Les critiques superficiels ne voient dans son travail qu’une version sophistiquée de l’action painting. Mais c’est passer à côté de l’essentiel : Mehretu réinvente la peinture d’histoire pour l’ère des réseaux sociaux et du changement climatique. Ses toiles sont des machines à penser visuelles qui nous forcent à reconsidérer notre rapport au temps, à l’espace et au pouvoir.
Je suis fasciné par la façon dont elle utilise l’architecture comme métaphore du pouvoir institutionnel. Les plans de bâtiments qu’elle incorpore dans ses œuvres – du Colisée romain aux tours de bureaux contemporaines – sont autant de symboles des systèmes de contrôle qui structurent nos vies. Mais sous son pinceau, ces structures rigides se dissolvent dans un chaos contrôlé qui évoque ce que Michel Foucault appelait l’hétérotopie – ces espaces autres où les normes sociales sont suspendues.
Son usage magistral de la transparence et de l’opacité fait écho aux réflexions d’Édouard Glissant sur le “droit à l’opacité”. Dans ses couches successives de peinture et de dessin, Mehretu crée des zones de résistance à la clarté forcée, des espaces où le sens reste délibérément ambigu. C’est une leçon politique autant qu’esthétique.
Les collectionneurs blasés qui achètent ses œuvres à prix d’or pensent posséder un morceau d’histoire de l’art contemporain. Ce qu’ils ne comprennent pas, c’est que Mehretu leur vend en réalité un miroir qui reflète leur propre complicité avec les systèmes de pouvoir qu’elle déconstruit. C’est ce que j’appelle un retour de bâton conceptuel !

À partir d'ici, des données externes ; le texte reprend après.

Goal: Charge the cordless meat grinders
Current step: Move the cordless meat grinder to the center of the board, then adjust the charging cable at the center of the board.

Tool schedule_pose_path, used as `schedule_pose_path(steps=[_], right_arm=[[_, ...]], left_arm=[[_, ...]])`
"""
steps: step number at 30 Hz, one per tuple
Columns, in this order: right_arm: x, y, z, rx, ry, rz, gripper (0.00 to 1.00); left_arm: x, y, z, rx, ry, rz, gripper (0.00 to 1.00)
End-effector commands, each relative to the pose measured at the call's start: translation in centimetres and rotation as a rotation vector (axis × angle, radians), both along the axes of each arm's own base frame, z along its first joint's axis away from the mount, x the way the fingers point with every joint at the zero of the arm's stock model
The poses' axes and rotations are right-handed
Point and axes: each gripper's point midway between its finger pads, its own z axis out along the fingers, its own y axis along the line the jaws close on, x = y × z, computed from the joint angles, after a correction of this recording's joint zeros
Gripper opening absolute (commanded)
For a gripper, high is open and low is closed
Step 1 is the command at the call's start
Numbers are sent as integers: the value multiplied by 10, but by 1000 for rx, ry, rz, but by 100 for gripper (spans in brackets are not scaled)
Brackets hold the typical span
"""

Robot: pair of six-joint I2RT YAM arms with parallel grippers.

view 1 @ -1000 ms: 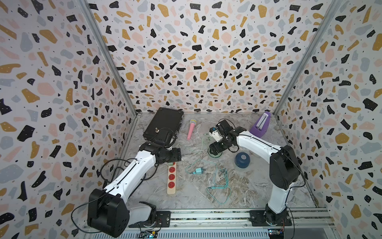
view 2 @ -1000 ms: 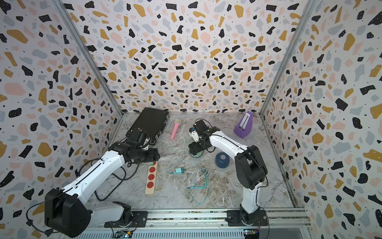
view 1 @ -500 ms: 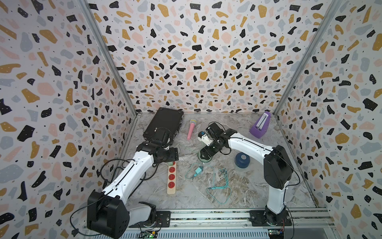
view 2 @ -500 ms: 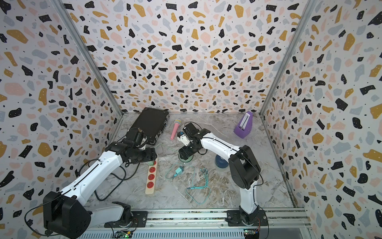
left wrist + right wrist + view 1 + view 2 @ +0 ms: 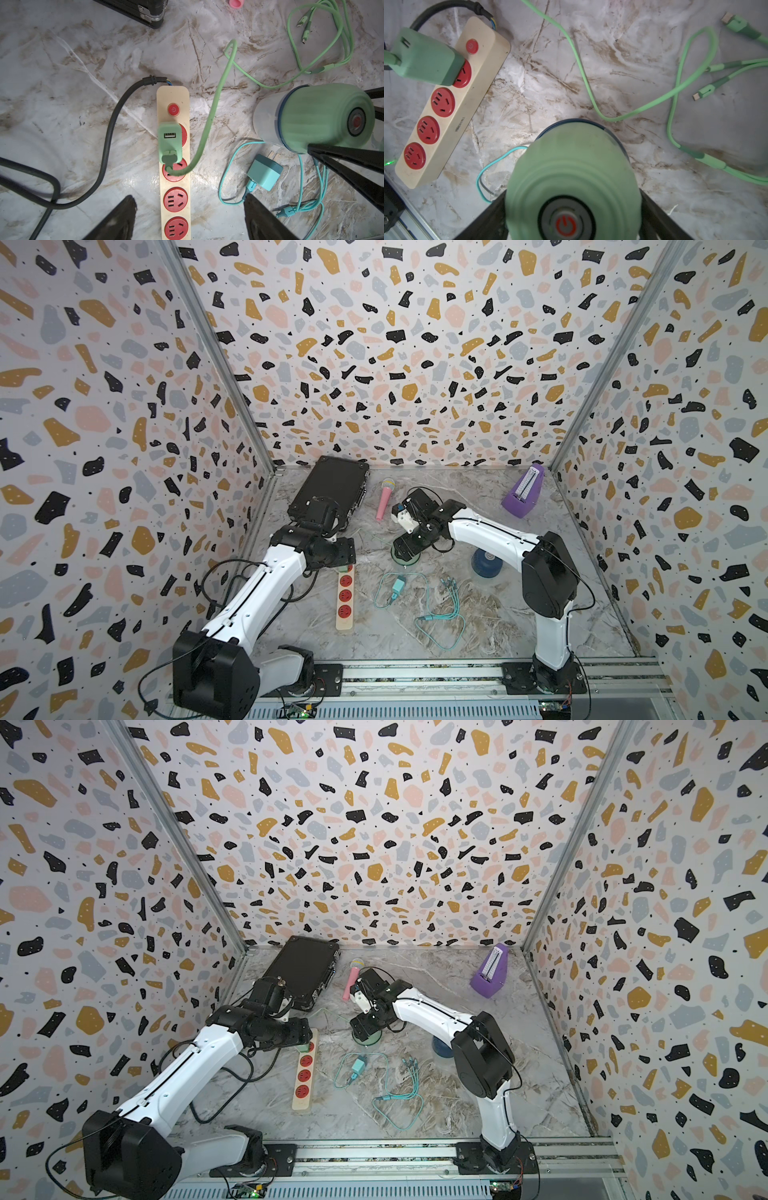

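My right gripper (image 5: pixel 572 195) is shut on the mint green meat grinder (image 5: pixel 571 166), one finger on each side of its dome; the round button shows a red power sign. In both top views this grinder (image 5: pixel 405 558) (image 5: pixel 368 1038) stands on the floor just right of the power strip (image 5: pixel 345 601). The navy meat grinder (image 5: pixel 485 563) sits further right, partly behind the right arm. My left gripper (image 5: pixel 189 199) hangs open over the strip with nothing between its fingers. A green adapter (image 5: pixel 169 141) is plugged into the strip, and its green cable (image 5: pixel 214 108) runs off with loose ends (image 5: pixel 704 91).
A teal adapter (image 5: pixel 265 174) and its teal cable (image 5: pixel 440 614) lie loose in front of the green grinder. At the back are a black case (image 5: pixel 332 489), a pink microphone (image 5: pixel 384 499) and a purple metronome (image 5: pixel 524 492). The strip's black cord (image 5: pixel 108 133) curls left.
My right gripper has slid the mint green grinder leftward, toward the power strip. The left arm has barely moved.
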Motion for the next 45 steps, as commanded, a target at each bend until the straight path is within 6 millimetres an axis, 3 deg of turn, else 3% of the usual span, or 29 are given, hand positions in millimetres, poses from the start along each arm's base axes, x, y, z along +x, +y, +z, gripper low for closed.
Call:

Sa récente exposition à la Biennale de Venise prouve qu’elle n’a rien perdu de sa radicalité. Au contraire, son travail gagne en urgence à mesure que le monde s’enfonce dans le chaos. Ses nouvelles peintures sur tissu Mesh polyester, les “TRANSpaintings”, sont parmi ses œuvres les plus audacieuses à ce jour. En permettant à la lumière de traverser la surface picturale, elle crée littéralement de nouveaux espaces de possibilité.
Mehretu a un refus obstiné de la facilité. Elle aurait pu se contenter de répéter sa formule gagnante des années 2000, ces peintures architecturales qui ont fait sa réputation. Au lieu de cela, elle continue d’expérimenter, de prendre des risques, de pousser les limites de ce que la peinture peut dire et faire à notre époque.
Son dernier coup de maître ? La donation de plus de deux millions de dollars au Whitney Museum pour permettre l’accès gratuit aux moins de 25 ans. Voilà une artiste qui comprend que l’art n’a de sens que s’il reste accessible à ceux qui en ont le plus besoin. Pendant que certains artistes collectionnent les Ferrari, Mehretu investit dans l’avenir.
Alors oui, ses peintures peuvent sembler intimidantes au premier abord, avec leurs couches complexes de références historiques et théoriques. Mais c’est précisément ce qui fait leur force : elles exigent de nous un véritable engagement, un effort de pensée qui va au-delà de la consommation passive d’images. C’est peut-être le plus grand cadeau qu’un artiste puisse nous faire.
Julie Mehretu n’est pas seulement une grande artiste, c’est une voyante qui lit dans les entrailles de notre époque. Ses peintures sont des cartes de navigation pour un monde qui a perdu ses repères. Si vous ne comprenez pas son travail, c’est peut-être que vous n’êtes pas prêts à affronter la vérité qu’il révèle sur notre présent.